I still mock things up and play with design tools. At Figma, I make eval cases, go through outputs, and fix what feels off. It's almost therapeutic—like a fidget spinner. Give me a website mockup and thirty minutes to fix the typography, and I'm happy. I still get doses of that kind of work, but it feels different now—and it's the kind of work that's never really done unless the feature gets removed, because you can always keep improving it.

Hot Takes

What is a product that you think should exist?

One thing I've been thinking about—if I hadn't joined Figma, I was probably going to try to raise money for this. The idea I want someone to build, whether it's me or someone else, is this: the better all these AI tools get, the less information I can retain. I want a system that keeps my brain in shape, because you're offloading all these things to an AI. There are a lot of things you won't be practicing as frequently, or even doing manually. I definitely feel this way using Cursor. I get so much more done in a day than I would have two years ago. But if you ask me in a month how any of these algorithms work, I probably won't be able to answer you. Two years ago, it would have taken me a month to get done what I can do in a weekend now. But I would have learned it through pain, and retained it a lot more.

Which company do you think will be the first to release AGI?

I don't really have a super strong opinion on that, actually, which is unfortunate. I feel like I've ceded thinking about that, because it's too -- if I start figuring out that, I'm like, Why do I even have a job? You know? There's certain stuff that I, like, deliberately ignore.

Do you think a designer's job is going to get automated in the next five years. Actually?

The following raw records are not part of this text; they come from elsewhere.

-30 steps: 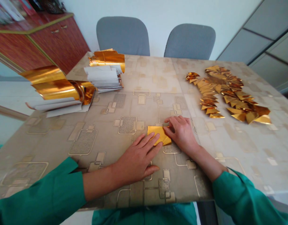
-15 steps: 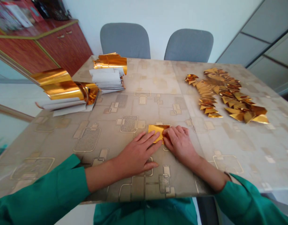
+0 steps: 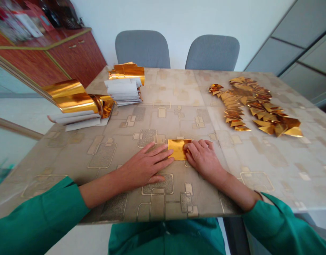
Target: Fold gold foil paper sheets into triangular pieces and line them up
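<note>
A square of shiny gold foil (image 3: 178, 149) lies flat on the beige patterned surface (image 3: 282, 170), its right edge under the curled fingers of the right hand (image 3: 205, 159), pressed but not gripped. The open left hand (image 3: 143, 166) rests flat just beside it. Farther off lie folded gold foil triangles (image 3: 258, 106) and stacks of white paper with gold foil sheets (image 3: 123, 90).

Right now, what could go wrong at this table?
The gold foil square lies on a glossy table cover, pressed only along its right edge by the right hand, so it could slide or crease. The left hand lies close beside it and might nudge it out of line. The curled foil sheets on their paper stack appear to overhang the table's left edge and might slip off.
</note>
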Demonstrator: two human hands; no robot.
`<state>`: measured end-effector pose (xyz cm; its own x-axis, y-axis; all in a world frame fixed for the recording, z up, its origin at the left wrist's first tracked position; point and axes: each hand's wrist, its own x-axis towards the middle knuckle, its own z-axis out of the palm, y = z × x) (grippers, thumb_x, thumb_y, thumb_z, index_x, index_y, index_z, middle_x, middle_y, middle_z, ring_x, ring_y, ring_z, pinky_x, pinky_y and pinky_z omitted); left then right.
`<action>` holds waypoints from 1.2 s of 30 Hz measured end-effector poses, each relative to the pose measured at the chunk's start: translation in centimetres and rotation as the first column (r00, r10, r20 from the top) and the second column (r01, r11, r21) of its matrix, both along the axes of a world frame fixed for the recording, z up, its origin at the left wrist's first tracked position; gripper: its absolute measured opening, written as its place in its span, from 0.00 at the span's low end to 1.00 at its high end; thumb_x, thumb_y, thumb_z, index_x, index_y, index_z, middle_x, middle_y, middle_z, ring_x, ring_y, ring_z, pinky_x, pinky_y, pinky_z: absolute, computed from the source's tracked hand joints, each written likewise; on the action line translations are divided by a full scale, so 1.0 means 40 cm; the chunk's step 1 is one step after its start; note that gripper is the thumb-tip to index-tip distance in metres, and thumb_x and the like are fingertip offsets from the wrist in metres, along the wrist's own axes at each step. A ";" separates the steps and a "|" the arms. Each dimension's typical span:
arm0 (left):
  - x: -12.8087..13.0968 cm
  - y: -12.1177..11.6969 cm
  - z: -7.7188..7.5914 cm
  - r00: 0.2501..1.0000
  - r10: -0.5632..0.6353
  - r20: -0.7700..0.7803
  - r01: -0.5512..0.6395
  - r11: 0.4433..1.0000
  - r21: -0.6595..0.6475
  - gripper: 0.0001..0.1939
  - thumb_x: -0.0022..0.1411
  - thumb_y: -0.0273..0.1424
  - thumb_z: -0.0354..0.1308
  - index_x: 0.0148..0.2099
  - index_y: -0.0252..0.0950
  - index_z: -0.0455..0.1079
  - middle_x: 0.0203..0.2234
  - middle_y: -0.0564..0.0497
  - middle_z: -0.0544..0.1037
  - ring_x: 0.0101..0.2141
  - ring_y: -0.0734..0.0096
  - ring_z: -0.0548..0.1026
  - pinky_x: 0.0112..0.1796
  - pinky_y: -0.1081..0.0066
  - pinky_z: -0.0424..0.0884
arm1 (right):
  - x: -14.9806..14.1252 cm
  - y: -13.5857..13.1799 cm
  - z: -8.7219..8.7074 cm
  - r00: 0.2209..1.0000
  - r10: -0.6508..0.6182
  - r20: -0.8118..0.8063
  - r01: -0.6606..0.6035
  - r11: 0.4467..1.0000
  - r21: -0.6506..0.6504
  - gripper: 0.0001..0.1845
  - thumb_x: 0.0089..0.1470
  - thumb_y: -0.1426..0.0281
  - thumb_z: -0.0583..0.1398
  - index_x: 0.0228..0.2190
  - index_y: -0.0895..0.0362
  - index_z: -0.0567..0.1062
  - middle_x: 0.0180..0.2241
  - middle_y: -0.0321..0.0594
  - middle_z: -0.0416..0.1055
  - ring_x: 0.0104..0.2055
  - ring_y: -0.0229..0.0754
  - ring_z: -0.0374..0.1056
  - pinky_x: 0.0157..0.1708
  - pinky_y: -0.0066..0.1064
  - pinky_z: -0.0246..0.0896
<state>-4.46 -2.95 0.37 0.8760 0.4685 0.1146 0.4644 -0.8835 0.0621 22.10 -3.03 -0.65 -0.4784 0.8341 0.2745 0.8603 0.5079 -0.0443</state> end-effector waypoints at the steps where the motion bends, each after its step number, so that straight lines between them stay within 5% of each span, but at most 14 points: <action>1: 0.006 -0.001 0.002 1.000 0.006 0.014 -0.006 1.000 -0.001 0.28 0.69 0.45 0.54 0.65 0.38 0.61 0.64 0.44 0.65 0.66 0.55 0.58 0.65 0.51 0.47 | 0.005 0.000 0.004 1.000 0.007 0.006 -0.007 1.000 -0.006 0.06 0.63 0.71 0.56 0.38 0.55 0.73 0.35 0.39 0.73 0.38 0.46 0.61 0.46 0.39 0.45; 7: 0.056 0.012 0.018 0.994 0.017 0.104 -0.012 0.999 -0.047 0.17 0.67 0.36 0.58 0.53 0.33 0.70 0.53 0.40 0.73 0.56 0.54 0.69 0.59 0.53 0.61 | 0.035 0.013 0.051 0.991 0.086 -0.106 -0.097 0.990 -0.099 0.07 0.61 0.74 0.56 0.36 0.54 0.74 0.34 0.39 0.73 0.38 0.43 0.62 0.41 0.35 0.50; 13: 0.109 0.035 0.035 0.986 0.125 0.110 -0.118 0.991 -0.065 0.12 0.61 0.34 0.61 0.44 0.32 0.69 0.42 0.43 0.74 0.43 0.57 0.72 0.45 0.59 0.71 | 0.026 0.037 0.081 0.948 0.289 -0.135 -0.315 0.913 -0.258 0.14 0.57 0.60 0.63 0.42 0.55 0.73 0.42 0.44 0.71 0.45 0.46 0.62 0.44 0.37 0.55; 18: 0.131 0.039 0.031 0.979 0.165 0.116 -0.163 0.986 -0.031 0.09 0.60 0.31 0.59 0.41 0.31 0.68 0.37 0.45 0.73 0.39 0.60 0.71 0.41 0.62 0.72 | 0.024 0.037 0.076 0.954 0.289 -0.074 -0.298 0.929 -0.219 0.12 0.55 0.66 0.62 0.42 0.56 0.74 0.42 0.45 0.71 0.45 0.47 0.62 0.44 0.38 0.56; 25: 0.115 0.048 0.009 0.983 0.067 0.172 -0.087 0.989 0.115 0.09 0.69 0.30 0.51 0.41 0.31 0.70 0.35 0.45 0.75 0.37 0.63 0.73 0.40 0.64 0.73 | 0.031 0.041 0.076 0.930 0.356 -0.095 -0.366 0.922 -0.128 0.08 0.60 0.72 0.55 0.38 0.57 0.75 0.37 0.44 0.74 0.42 0.44 0.67 0.43 0.36 0.58; 36: 0.110 0.053 -0.005 0.949 0.150 0.277 -0.159 0.987 0.008 0.15 0.74 0.29 0.46 0.39 0.32 0.73 0.35 0.46 0.78 0.39 0.66 0.75 0.43 0.66 0.73 | 0.048 0.050 0.082 0.914 0.391 -0.112 -0.403 0.908 -0.113 0.07 0.62 0.67 0.58 0.37 0.55 0.75 0.39 0.42 0.77 0.43 0.44 0.69 0.47 0.40 0.57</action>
<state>-0.07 -0.83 0.16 0.7256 0.5884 0.3567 0.5641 -0.8055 0.1813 24.02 -1.01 2.65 -0.7570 0.6115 0.2304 0.5789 0.7911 -0.1974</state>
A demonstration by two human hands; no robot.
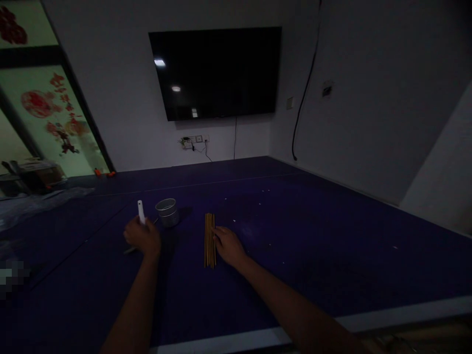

I think that it will look very different in five years than it does today, in the same way that I think that designers jobs, especially software designers jobs, have been less directly impacted by AI up until this point, in comparison to software development. If you think about the way that some software developers work now that are in the bleeding edge, they might have three different features they're working on all at the same time, and they're kicking off agents and reviewing their work, and cycling between them. That is not a product experience that exists for design right now. So, yeah, I think that it will look very different. I do hope that designers don't get left behind. A lot of the behavior of AI systems by default falls to the engineers, because they are the ones that have the tools to manipulate the system directly, they're the ones checking in the prompt updates to the repo. They're the ones that are kicking off the eval runs, and because it's such a core part of the product experience. My hope is that designers don't get relegated to just UI makers.